▶ **DIRECTIONS**
With the pictures removed, retype the lines from the one holding "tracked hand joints" through the end of the records, exactly as written.

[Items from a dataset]
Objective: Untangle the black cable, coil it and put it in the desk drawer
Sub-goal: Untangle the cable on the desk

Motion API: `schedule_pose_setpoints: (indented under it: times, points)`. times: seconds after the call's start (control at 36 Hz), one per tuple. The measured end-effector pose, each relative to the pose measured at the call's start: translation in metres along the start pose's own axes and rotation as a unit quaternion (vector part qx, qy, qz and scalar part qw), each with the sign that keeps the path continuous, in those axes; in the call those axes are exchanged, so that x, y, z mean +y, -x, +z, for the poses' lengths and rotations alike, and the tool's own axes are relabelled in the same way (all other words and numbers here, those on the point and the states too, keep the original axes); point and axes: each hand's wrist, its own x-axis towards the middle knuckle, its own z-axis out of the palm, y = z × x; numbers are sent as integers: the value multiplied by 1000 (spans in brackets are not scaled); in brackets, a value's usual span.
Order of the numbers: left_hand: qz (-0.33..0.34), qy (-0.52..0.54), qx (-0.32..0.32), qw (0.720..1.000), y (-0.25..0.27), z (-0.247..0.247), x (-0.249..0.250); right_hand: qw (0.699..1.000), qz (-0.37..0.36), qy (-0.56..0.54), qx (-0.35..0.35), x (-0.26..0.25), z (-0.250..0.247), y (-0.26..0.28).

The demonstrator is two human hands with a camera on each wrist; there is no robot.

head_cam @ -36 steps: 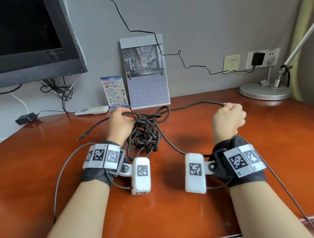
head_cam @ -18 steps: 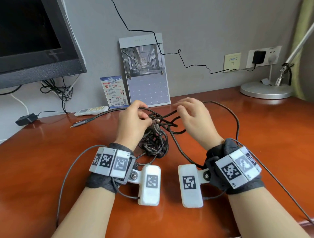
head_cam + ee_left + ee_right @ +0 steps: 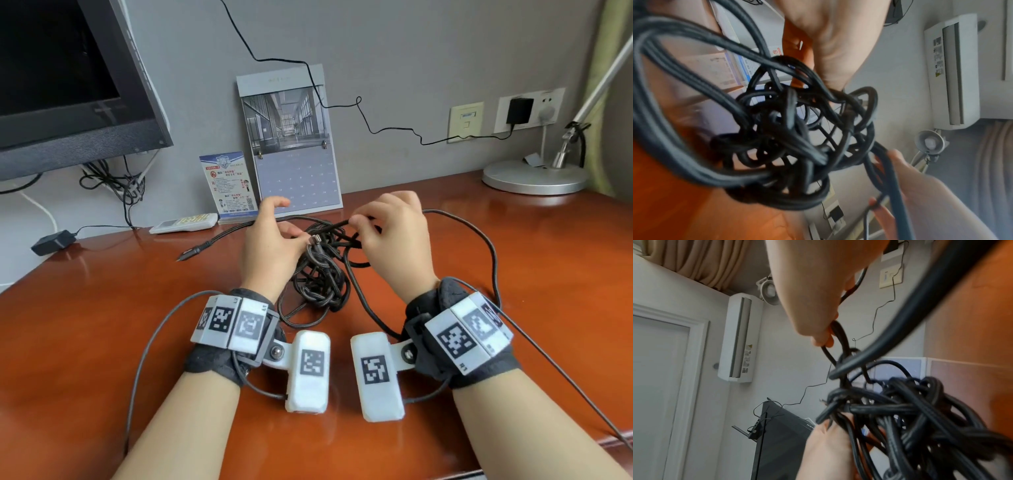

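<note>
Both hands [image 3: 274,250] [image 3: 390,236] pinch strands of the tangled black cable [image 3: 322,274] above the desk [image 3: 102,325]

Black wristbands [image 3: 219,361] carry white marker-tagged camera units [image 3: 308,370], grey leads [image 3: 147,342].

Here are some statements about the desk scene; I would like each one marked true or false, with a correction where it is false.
1. The black cable is already coiled neatly. False: it is a tangled bundle on the desk.
2. The right hand pinches a strand of the cable. True.
3. The left hand rests flat on the desk, away from the cable. False: it holds the tangle.
4. A calendar leans against the wall behind the hands. True.
5. One plug end of the cable lies on the desk left of the hands. True.
</note>
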Motion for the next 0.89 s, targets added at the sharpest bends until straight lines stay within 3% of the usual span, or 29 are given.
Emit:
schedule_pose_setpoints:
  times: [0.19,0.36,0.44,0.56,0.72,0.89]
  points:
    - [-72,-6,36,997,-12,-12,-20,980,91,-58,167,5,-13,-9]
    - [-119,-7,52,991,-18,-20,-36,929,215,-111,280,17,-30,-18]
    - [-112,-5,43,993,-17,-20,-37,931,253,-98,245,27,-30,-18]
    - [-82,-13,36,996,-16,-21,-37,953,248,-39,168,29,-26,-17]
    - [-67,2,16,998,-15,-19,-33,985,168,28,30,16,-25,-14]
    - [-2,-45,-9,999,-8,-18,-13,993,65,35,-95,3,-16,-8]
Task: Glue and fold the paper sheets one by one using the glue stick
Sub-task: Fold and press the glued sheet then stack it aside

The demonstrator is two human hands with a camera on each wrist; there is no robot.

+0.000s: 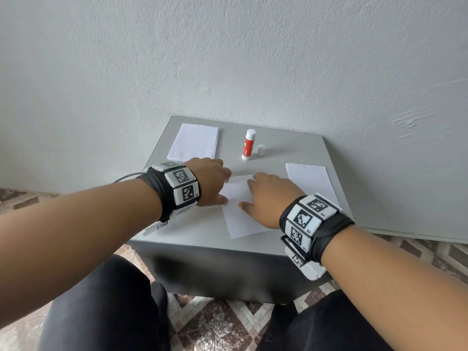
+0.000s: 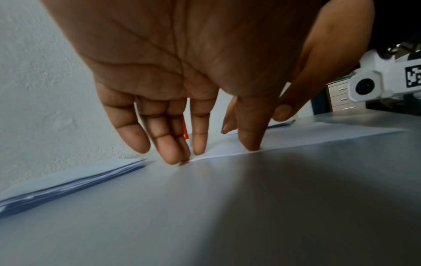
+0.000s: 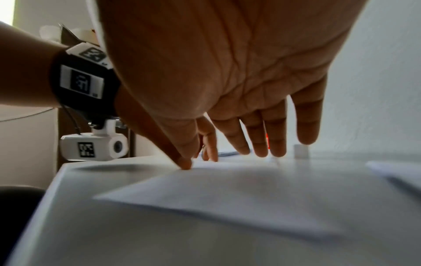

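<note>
A white paper sheet (image 1: 240, 211) lies flat in the middle of the grey table (image 1: 291, 148). My left hand (image 1: 215, 181) touches the sheet's left edge (image 2: 227, 153) with straight fingertips (image 2: 173, 158). My right hand (image 1: 266, 196) hovers over the sheet (image 3: 227, 194) with straight fingers, its thumb tip (image 3: 185, 164) on the paper. The red and white glue stick (image 1: 247, 145) stands upright behind the sheet, uncapped, its white cap (image 1: 260, 150) beside it.
A stack of white sheets (image 1: 195, 141) lies at the back left of the table. Another white sheet (image 1: 311, 181) lies at the right. A grey wall (image 1: 228, 59) rises right behind the table. My knees are under the front edge.
</note>
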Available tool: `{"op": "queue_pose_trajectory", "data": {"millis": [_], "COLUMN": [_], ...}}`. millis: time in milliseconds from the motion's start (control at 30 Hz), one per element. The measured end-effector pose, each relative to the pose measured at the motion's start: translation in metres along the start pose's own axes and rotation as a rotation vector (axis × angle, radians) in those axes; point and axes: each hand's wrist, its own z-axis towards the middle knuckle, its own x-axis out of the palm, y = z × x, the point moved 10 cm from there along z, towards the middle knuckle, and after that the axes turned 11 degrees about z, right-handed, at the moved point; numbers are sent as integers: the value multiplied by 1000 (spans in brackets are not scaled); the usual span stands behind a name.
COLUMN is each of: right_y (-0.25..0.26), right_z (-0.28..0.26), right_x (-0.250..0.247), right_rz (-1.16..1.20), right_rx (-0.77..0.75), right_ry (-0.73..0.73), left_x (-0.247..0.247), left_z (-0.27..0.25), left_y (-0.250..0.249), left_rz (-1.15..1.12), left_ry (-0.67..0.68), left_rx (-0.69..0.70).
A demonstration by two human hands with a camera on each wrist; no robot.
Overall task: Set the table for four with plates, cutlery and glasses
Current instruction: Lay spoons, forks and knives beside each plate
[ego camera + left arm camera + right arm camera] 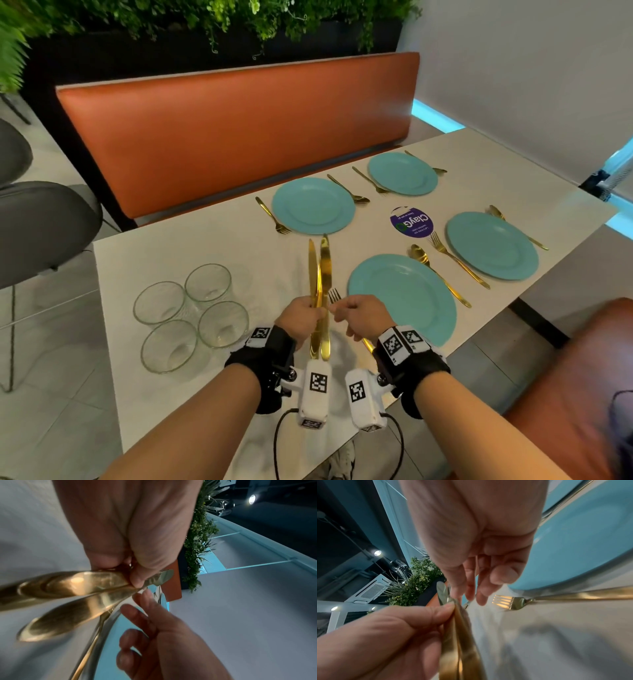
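Left hand (301,317) grips slim, glossy, seemingly gold-metal knives (319,270).

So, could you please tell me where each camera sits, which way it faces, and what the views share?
Head: above, looking down on the table; both forearms show.
Left wrist: along the left hand gripping gold knives.
Right wrist: along the right hand toward the fork beside a blue plate.
Shared: all three show both hands and the knives.
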Motion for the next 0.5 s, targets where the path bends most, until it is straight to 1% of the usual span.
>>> {"op": "queue_pose_trajectory", "data": {"millis": [67,133,300,400,500], "right_y": [1,-2,-18,-24,-27], "right_z": [-1,-2,-9,-11,-12], "right_x": [4,4,4,4,3], "right_rz": [27,71,175,166,141], "right_rx": [-6,9,106,148,139], "right_ry": [-8,-39,-106,-118,-123], "left_x": [4,4,6,11,14], "left_z": [-4,-6,-7,-7,-8], "left_y": [0,1,14,22,26], "left_rz": [3,11,109,119,104], "left_ry": [25,22,19,28,31], "left_rx": [18,25,-12,-25,-36]}}
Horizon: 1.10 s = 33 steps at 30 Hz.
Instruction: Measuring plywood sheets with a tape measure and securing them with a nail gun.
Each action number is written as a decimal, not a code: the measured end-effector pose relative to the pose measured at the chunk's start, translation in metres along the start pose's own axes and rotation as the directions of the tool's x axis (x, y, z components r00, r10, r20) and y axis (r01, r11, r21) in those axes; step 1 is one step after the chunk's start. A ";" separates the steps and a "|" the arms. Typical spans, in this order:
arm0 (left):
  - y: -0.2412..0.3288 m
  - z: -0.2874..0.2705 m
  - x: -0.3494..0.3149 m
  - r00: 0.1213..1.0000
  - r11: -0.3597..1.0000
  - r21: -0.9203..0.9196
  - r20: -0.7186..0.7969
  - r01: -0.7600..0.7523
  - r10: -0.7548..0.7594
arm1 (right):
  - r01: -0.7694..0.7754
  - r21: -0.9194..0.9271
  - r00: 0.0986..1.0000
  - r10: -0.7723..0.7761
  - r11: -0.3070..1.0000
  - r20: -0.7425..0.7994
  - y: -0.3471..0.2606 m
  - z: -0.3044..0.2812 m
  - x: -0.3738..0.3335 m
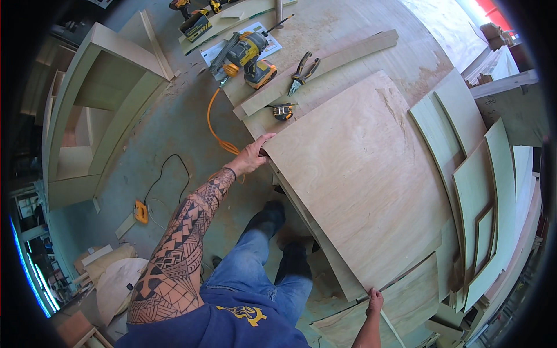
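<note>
A large pale plywood panel (354, 180) lies flat over the front of the workbench (325, 26). My left hand (252, 155) grips its left corner, fingers on the top edge and the rest curled beside the side edge. At the panel's near right corner my right hand (375, 300) is closed on the edge, the fingertips partly hidden. Just beyond the left corner sits a tape measure (283, 111). Pliers with black and yellow handles (301, 72) rest across a long wood strip (348, 55).
A yellow and grey power tool (246, 49) and an orange hose (212, 119) are at the bench's left. Several plywood sheets (478, 191) stack up on the right. An open wooden cabinet (110, 110) stands left. A yellow corded tool (140, 212) lies on the floor.
</note>
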<state>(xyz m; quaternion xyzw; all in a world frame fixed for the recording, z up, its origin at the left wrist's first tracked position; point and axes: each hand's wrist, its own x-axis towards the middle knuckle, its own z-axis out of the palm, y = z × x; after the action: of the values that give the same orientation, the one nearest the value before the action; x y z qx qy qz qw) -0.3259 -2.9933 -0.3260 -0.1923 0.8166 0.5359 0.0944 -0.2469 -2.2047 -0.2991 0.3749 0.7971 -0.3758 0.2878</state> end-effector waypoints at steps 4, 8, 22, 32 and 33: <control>-0.002 0.006 0.006 0.996 0.996 -0.015 -0.019 -0.093 0.093 | -0.006 -0.022 0.999 0.005 1.000 -0.035 0.008 -0.012 0.005; -0.013 0.004 0.006 0.997 0.995 -0.057 0.000 -0.083 0.083 | 0.003 -0.061 0.991 -0.011 0.998 -0.132 0.003 -0.009 0.006; -0.023 -0.006 0.009 0.999 0.997 -0.073 0.033 -0.016 0.018 | 0.090 0.119 0.992 -0.078 0.989 -0.096 0.014 -0.007 0.014; -0.034 0.051 -0.015 0.944 0.739 -0.668 -0.291 -0.083 -0.156 | 0.125 -0.047 0.978 -0.131 0.991 -0.164 0.000 0.011 -0.016; -0.034 0.053 -0.016 0.925 0.731 -0.678 -0.321 -0.077 -0.201 | 0.140 -0.053 0.980 -0.146 0.989 -0.133 0.001 0.013 -0.019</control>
<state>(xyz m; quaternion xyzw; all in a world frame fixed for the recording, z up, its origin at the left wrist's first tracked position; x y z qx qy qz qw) -0.3000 -2.9541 -0.3704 -0.3392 0.5594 0.7465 -0.1212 -0.2335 -2.2219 -0.2929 0.3349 0.8478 -0.3517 0.2129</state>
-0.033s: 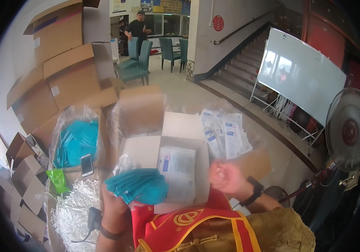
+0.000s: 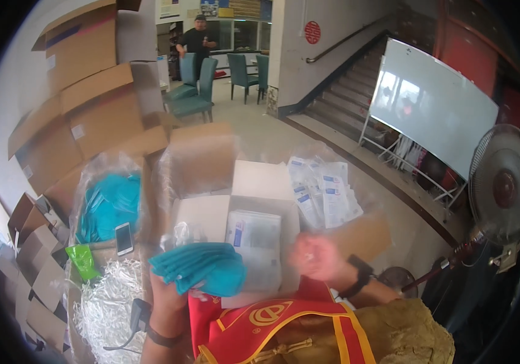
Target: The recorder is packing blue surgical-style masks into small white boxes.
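My left hand (image 2: 172, 293) is closed around a fanned stack of teal folded face masks (image 2: 202, 267). Most of its fingers are hidden under the stack. To the right, my right hand (image 2: 316, 257) is held up with its fingers curled together, slightly blurred; whatever may be in them cannot be made out. Between and beyond the hands stands an open white carton (image 2: 260, 182), with clear, printed flat packets (image 2: 254, 242) stacked in it. More flat printed packets (image 2: 333, 194) lie in a heap beyond my right hand.
At left, a plastic-lined box holds teal masks (image 2: 111, 203); a phone (image 2: 124, 238) and green packet (image 2: 82, 262) lie near white cords (image 2: 108, 303). Cardboard boxes (image 2: 99, 115) are stacked behind. A fan (image 2: 503, 185) and whiteboard (image 2: 433, 109) stand right. A person (image 2: 199, 39) stands far back.
My right hand has shifted slightly left, closer to the masks. The left hand keeps its hold on the stack, and the whole view has moved a little.
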`<state>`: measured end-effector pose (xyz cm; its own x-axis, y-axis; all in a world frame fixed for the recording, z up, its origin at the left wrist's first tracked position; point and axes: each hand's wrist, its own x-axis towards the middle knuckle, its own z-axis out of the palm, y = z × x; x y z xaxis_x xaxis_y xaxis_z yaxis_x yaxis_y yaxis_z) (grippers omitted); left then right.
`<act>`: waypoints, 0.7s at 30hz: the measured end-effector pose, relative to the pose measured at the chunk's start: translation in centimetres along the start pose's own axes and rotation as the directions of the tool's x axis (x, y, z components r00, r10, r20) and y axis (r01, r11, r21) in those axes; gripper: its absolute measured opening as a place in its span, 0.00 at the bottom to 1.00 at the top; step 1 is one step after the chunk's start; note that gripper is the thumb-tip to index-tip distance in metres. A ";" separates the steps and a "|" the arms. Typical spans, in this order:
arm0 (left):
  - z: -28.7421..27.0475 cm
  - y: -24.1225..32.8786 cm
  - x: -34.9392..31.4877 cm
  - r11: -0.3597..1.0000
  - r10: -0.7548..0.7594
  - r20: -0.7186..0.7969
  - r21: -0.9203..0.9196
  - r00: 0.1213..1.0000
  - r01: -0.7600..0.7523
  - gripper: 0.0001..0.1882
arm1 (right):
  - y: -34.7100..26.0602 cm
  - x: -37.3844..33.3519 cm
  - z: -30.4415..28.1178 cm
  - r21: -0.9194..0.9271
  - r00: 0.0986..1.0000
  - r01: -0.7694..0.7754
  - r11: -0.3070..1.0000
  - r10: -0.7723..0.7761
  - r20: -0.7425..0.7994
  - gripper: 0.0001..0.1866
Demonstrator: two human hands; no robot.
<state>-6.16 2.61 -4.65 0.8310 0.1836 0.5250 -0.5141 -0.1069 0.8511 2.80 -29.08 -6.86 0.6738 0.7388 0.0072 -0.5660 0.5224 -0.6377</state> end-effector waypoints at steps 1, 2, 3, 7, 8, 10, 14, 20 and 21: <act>-0.5 -1.1 -0.6 0.980 0.089 0.033 0.178 0.996 -0.093 0.15 | 1.4 0.7 -0.3 0.063 0.999 -0.048 0.997 0.050 -0.019 0.20; -0.3 -2.1 -1.1 0.920 0.173 0.082 0.344 0.982 -0.191 0.16 | 2.7 1.5 0.5 -0.201 1.000 -0.021 0.979 0.020 -0.007 0.21; 0.4 -1.7 -1.4 0.926 0.177 0.103 0.318 0.979 -0.201 0.16 | 3.1 2.3 1.1 -0.456 1.000 0.004 0.890 -0.006 -0.002 0.22; 1.2 0.0 -2.2 0.999 -0.024 -0.124 0.035 0.992 0.029 0.21 | 1.0 1.6 0.5 -0.507 1.000 -0.020 0.862 0.019 -0.007 0.21; 1.4 -0.4 -1.8 0.988 -0.061 -0.182 -0.151 0.981 0.034 0.22 | -1.5 1.7 -1.1 -0.392 0.996 -0.049 0.919 0.016 -0.087 0.10; 1.6 -0.8 -1.7 0.982 -0.095 -0.186 -0.180 0.978 0.061 0.23 | -6.1 1.1 -0.6 -0.406 0.973 0.002 0.914 -0.094 -0.209 0.07; 1.9 -1.5 -1.4 0.966 -0.138 -0.212 -0.246 0.967 0.084 0.24 | -19.6 0.2 3.6 -0.705 0.836 0.359 0.612 -0.547 -0.049 0.13; 3.4 0.1 -0.9 0.962 -0.202 -0.167 -0.220 0.965 0.164 0.20 | -40.7 -3.8 10.3 -0.848 0.414 0.486 0.213 -0.910 0.009 0.19; 3.3 0.1 -1.0 0.960 -0.232 -0.159 -0.198 0.960 0.199 0.19 | -42.3 -4.3 10.7 -0.846 0.419 0.487 0.217 -0.908 0.009 0.19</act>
<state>-6.36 -0.82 -5.06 0.8830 0.3564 0.3055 -0.3700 0.1278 0.9202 18.75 -49.75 28.32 0.7924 -0.1607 0.5885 0.6071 0.1128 -0.7866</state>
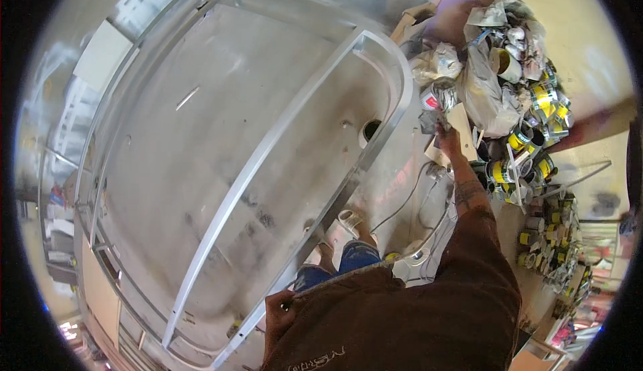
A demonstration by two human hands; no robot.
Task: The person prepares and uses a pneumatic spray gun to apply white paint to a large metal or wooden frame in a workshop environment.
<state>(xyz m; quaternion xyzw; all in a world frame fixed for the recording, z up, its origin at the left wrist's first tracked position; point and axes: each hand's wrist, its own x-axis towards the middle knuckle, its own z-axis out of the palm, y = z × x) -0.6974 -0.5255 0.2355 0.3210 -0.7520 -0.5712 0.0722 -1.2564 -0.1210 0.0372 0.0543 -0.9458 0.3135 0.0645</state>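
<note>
My right arm stretches out to a heap of rubbish, and my right hand (447,140) closes at the near edge of a grey crumpled plastic bag (429,122) with a red and white patch. Just beside that hand lies a pale flat board (462,130). My left hand (280,308) is held close to my body with its fingers curled; whatever they may hold is too small to make out. Between me and the far side stands a large silver-grey metal frame (244,180) with rounded corners, its near rail passing close to my left hand.
An open can (370,132) stands on the dusty floor by the frame's rounded end. Crumpled bags (485,93) and several used paint cans (501,170) pile up on the right. A cable (402,205) trails near my feet. A pale panel (104,55) leans at the far left.
</note>
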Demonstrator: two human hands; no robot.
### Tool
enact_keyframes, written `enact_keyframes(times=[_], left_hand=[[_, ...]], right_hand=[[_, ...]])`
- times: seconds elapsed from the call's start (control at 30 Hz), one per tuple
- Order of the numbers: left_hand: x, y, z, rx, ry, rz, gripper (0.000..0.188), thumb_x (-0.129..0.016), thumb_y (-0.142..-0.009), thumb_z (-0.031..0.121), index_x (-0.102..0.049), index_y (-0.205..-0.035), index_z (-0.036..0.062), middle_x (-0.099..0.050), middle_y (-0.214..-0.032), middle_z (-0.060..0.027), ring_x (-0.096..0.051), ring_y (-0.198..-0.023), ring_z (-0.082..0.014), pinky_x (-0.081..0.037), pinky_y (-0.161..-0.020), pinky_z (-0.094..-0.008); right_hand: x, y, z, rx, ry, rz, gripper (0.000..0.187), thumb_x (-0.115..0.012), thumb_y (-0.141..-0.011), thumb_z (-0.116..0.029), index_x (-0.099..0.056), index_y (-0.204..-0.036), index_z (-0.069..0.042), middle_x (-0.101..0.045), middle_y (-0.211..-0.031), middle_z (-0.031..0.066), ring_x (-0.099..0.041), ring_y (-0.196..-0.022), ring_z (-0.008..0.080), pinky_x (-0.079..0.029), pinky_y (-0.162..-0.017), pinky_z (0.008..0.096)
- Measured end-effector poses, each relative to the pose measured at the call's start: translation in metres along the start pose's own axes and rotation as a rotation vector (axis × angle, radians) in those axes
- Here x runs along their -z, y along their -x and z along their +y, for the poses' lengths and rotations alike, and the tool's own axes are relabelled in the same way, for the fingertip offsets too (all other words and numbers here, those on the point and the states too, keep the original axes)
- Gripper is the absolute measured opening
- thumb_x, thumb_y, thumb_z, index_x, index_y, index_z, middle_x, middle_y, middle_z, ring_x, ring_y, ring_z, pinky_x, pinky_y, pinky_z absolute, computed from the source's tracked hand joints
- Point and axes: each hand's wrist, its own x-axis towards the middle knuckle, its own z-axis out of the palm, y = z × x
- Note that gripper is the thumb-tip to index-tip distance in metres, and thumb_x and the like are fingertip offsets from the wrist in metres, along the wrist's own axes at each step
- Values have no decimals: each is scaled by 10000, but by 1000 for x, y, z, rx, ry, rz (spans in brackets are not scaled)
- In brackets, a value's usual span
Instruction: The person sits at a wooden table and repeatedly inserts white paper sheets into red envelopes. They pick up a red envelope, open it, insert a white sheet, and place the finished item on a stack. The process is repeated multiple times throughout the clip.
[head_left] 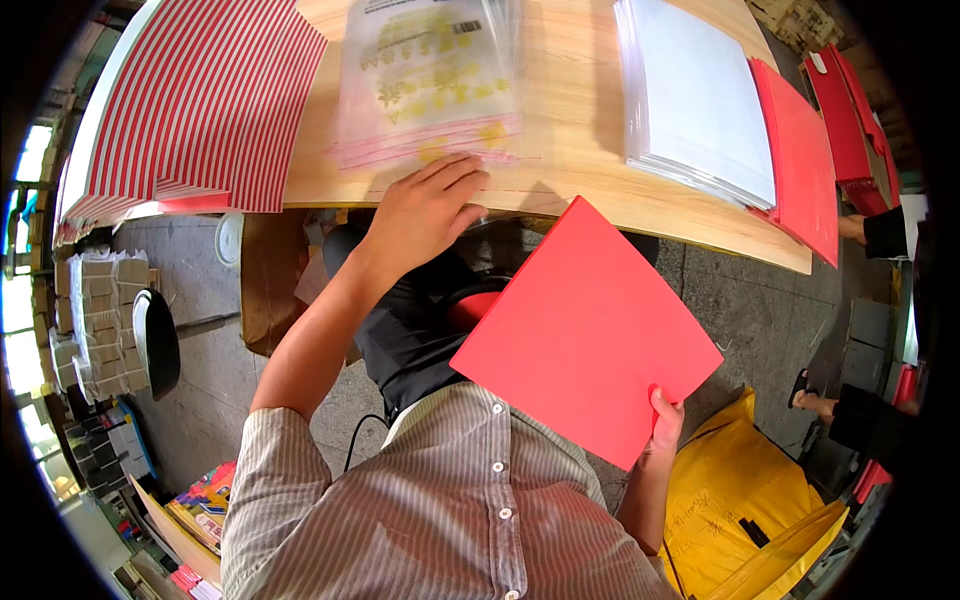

▶ **SOLVED EXERCISE**
- thumb_x, thumb_y, thumb_z, index_x, index_y, index_z, middle_x, middle_y, middle_z, ring_x, ring_y, ring_z, pinky_x, pinky_y, pinky_z absolute, computed from the source's tracked hand joints
- Point and axes: each hand's wrist, its own x-axis towards the middle knuckle, its own z-axis out of the palm, y = z × x
- Note that gripper is the thumb-tip to index-tip distance in metres, and thumb_x and the like are fingertip offsets from the wrist in metres, along the wrist's own axes at each step
- Values have no decimals: each is scaled by 10000, but by 1000 for x, y, z, rx, ry, rz (spans in brackets are not scaled)
- In brackets, a value's usual span
Instruction: The person sits at a wooden table and repeatedly inserts white paper sheets into red envelopes. They pick up a red envelope, open it, insert a white sheet, and place the finished item on a stack. The process is repeated multiple times throughout the clip.
[head_left] 

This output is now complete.